If you suffer from Social Anxiety, learning how to be assertive can feel extremely uncomfortable.

But remember:

THERE IS A BIG DIFFERENCE BETWEEN A PAIN OF CHANGE AND PAIN OF STAYING AS YOU ARE.

What can you do RIGHT NOW to COMMUNICATE ASSERTIVELY and create WIN – WIN SITUATIONS?

1. You’ve taken that first step today- you’re reading my article and you now have that ‘awareness’ of communication styles and which ones you’re using in which situations. Even if you can’t ‘change’ your style now, you are now aware;

2. Next time you’re in a situation where you KNOW what outcome you’d like, have that aim CLEARLY STATED in your mind. What do you want to achieve? Let’s say you’re going into your manager’s office for a yearly feedback. What do you want out of it? How will you communicate it?

3. With assertiveness, you should be thinking along the lines of:

“I won’t allow you to take advantage of me and I won’t attack you for being who you are.’

Write this statement down and carry it with you. Read it before important communications. It’s your immediate, positive affirmation.

4. Remember, aim for ‘WIN – WIN’ situations in transactions. If you find yourself entering situations where your aim is ‘WIN – LOSE’, pause and look at WHY you’re thinking like that. Reach out to me if you feel you need help with getting this right.

5. Is there someone you admire, whether it’s at work or in your personal life? Do you look at that person and think, gosh, I wish I could be like him/ talk like him?

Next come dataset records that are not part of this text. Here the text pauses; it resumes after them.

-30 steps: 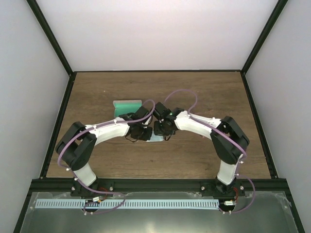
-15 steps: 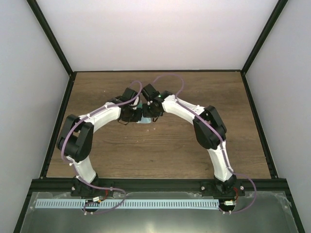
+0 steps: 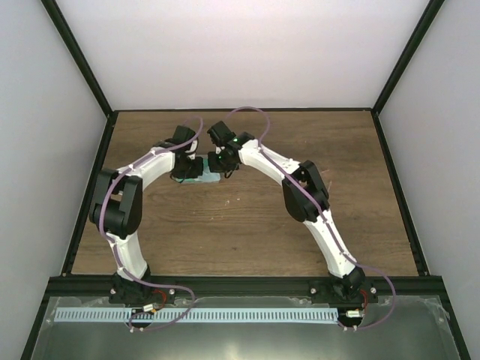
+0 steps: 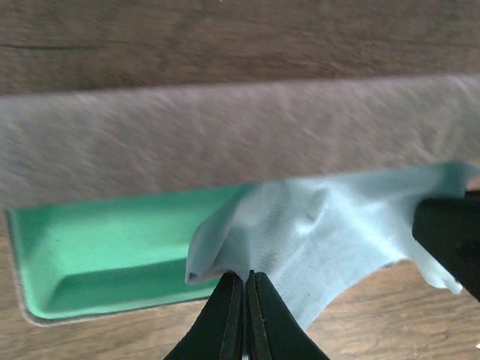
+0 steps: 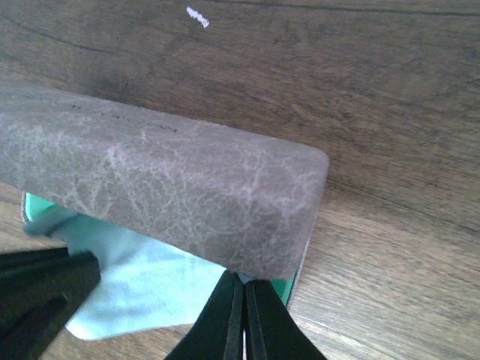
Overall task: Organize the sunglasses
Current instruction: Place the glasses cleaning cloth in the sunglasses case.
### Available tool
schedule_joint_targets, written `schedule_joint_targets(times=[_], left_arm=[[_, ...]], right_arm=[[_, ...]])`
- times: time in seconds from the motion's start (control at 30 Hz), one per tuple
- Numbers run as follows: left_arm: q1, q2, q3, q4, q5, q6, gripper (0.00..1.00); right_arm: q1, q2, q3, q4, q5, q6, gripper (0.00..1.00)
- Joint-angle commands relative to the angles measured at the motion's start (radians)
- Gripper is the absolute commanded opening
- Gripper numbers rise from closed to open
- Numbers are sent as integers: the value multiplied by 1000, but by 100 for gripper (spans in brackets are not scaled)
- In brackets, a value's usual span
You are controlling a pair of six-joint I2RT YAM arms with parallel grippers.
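Cloth point(image 4: 330, 225), pale blue, hangs stretched between my two arms. A second ago both arms stood near the middle of the bench point(image 5: 375, 112); now they have reached out to its far side, where the grey case point(image 4: 97, 255) lies open. My left fingers point(image 4: 245, 276) are pressed fully together on a folded edge of the cloth, right over the green lining. My right fingers point(image 5: 244, 281) are closed just as tightly at the cloth's other end, beside the case's corner and under the overhang of its lid point(image 5: 165, 195). They seem to pinch that end too, though the view there is tight. So the carry looks done, and the cloth drapes over one end of the lining and past the rim, with the other end of the lining bare. Sunglasses I cannot find in any view. The bare part of the lining holds nothing, and whatever lies beneath the cloth or my arms is hidden, so I cannot tell whether they are already in the case. I judge this to be the laying of the cloth into the case, late in the tidy-up. What remains is to let go with both and bring the lid down. The risk is a corner of cloth left over the rim, jamming the lid.
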Motion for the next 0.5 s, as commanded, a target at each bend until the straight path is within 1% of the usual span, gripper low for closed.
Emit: schedule_joint_targets(times=[0.0,0.47], left_arm=[[42,27,35,-4,-1,29,4],[89,59,49,13,-19,24,4]], right_arm=[[-6,26,54,1,-44,-14,1],[-4,64,80,35,-122,5,1]])
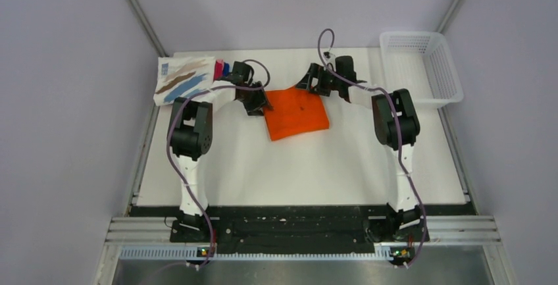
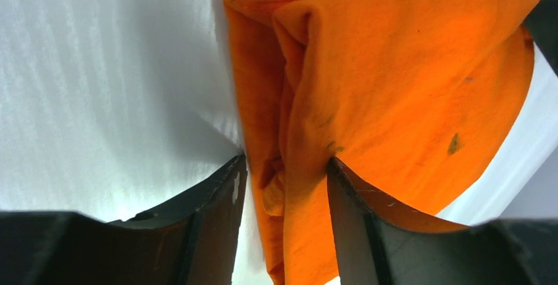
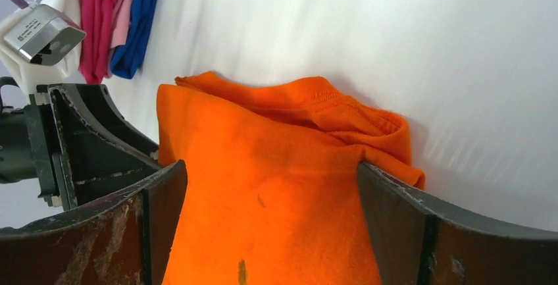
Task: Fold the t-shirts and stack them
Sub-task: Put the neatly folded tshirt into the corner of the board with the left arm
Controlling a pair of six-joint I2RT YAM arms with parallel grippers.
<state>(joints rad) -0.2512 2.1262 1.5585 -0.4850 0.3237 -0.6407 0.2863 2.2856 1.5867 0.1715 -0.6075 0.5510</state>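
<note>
Left gripper (image 2: 284,166) has its jaws on either side of a bunched edge of the orange tee (image 2: 408,68); we cannot tell whether they pinch it. Our right gripper (image 3: 273,173) stands wide apart astride the tee, gripping nothing. In the top view the tee lies folded at the table's (image 1: 296,166) centre, with the stack (image 1: 184,79) of folded tees at upper left and the basket (image 1: 413,34) at upper right.

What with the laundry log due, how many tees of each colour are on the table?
Orange tee: 1
White printed tee: 1
Pink-red tee: 1
Blue tee: 1
Total: 4
</note>
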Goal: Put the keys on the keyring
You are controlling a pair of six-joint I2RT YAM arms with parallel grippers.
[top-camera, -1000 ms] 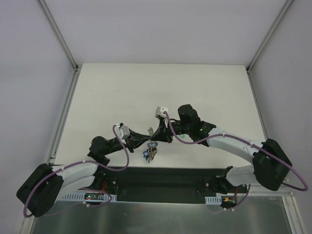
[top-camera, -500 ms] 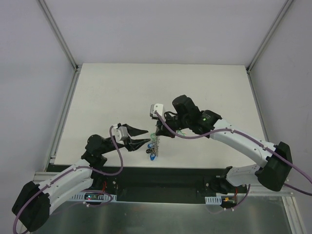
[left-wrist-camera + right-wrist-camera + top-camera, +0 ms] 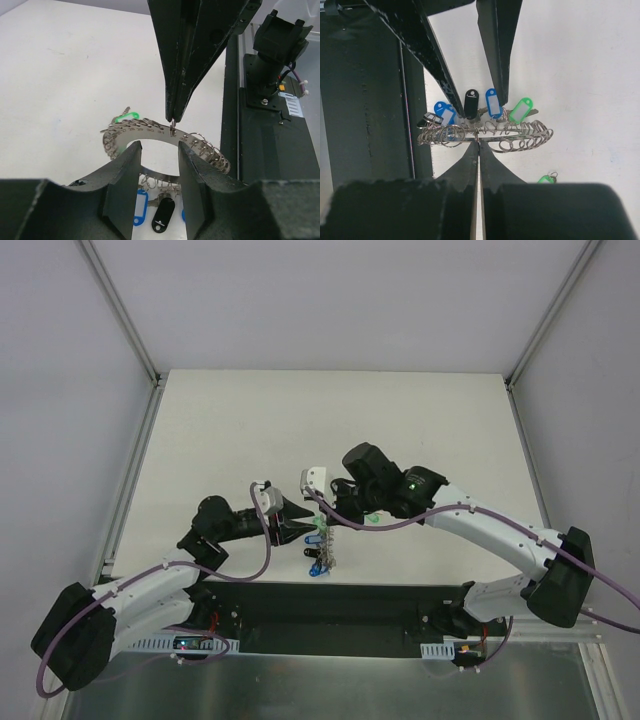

Chances are that person IS using the right communication styles. Look at what they do, what they say, in other words, ‘be like them’. There’s nothing wrong with modelling on others. Some people, especially CEOs, are lucky to have received in-depth corporate personal and professional self-development and these skills can be passed on to others who haven’t received that training.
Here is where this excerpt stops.